**What the task asks**
Find every line of the data below that has "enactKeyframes" in it. Reply with the number only.
BEGIN Dataset extract
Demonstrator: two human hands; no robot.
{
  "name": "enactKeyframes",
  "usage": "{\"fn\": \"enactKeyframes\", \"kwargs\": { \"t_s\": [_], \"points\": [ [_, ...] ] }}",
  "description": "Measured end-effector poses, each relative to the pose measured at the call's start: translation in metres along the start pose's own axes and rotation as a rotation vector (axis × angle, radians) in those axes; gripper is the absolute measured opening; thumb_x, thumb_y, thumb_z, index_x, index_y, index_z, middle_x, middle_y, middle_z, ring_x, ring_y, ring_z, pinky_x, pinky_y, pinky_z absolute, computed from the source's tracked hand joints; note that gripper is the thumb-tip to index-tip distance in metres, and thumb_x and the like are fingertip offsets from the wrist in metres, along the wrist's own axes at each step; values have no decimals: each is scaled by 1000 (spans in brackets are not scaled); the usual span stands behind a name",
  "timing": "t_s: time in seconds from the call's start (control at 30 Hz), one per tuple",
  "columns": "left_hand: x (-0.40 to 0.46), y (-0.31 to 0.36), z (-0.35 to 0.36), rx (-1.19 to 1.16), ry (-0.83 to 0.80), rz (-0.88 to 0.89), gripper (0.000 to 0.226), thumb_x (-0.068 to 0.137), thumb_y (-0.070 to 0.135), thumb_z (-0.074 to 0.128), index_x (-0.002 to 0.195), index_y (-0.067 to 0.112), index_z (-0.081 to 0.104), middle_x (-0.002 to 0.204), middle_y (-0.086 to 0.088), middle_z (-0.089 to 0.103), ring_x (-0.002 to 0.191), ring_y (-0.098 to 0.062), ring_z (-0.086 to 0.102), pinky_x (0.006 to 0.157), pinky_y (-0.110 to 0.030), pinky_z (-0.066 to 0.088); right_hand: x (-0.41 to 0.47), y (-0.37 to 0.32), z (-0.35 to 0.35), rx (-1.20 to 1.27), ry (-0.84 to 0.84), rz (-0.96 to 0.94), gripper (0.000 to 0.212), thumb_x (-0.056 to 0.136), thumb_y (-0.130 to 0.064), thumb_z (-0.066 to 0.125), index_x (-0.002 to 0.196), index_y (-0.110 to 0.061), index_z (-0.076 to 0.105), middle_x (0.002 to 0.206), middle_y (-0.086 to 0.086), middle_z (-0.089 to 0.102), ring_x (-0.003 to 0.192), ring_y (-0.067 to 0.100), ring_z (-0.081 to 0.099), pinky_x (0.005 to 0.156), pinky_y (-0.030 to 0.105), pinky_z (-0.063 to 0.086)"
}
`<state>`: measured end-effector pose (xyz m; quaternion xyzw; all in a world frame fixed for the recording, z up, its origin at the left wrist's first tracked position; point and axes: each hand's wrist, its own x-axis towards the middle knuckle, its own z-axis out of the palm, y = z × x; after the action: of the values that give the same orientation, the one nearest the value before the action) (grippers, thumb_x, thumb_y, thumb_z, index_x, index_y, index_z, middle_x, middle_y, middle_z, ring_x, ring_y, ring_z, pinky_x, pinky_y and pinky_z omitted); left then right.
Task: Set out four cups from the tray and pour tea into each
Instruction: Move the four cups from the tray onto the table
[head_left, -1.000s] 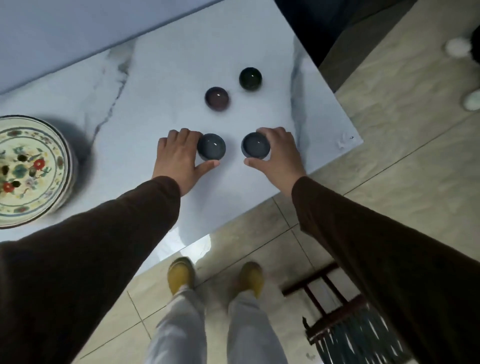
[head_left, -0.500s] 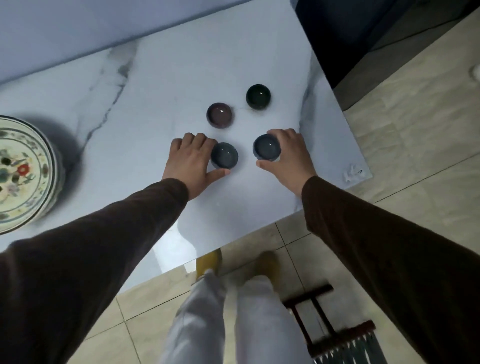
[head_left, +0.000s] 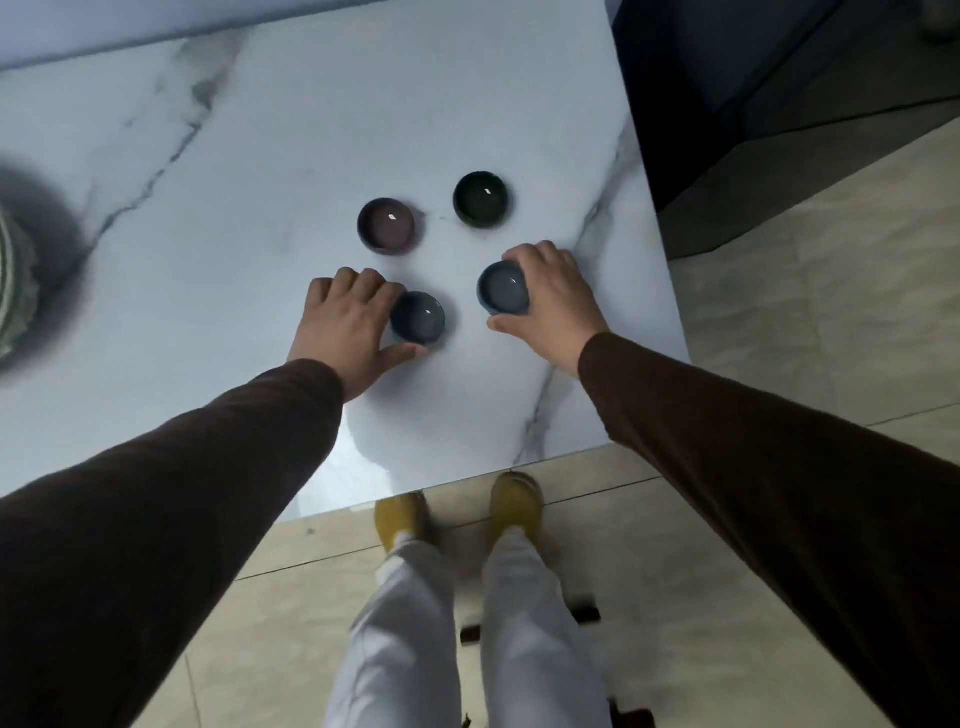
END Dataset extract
**Answer to this task**
2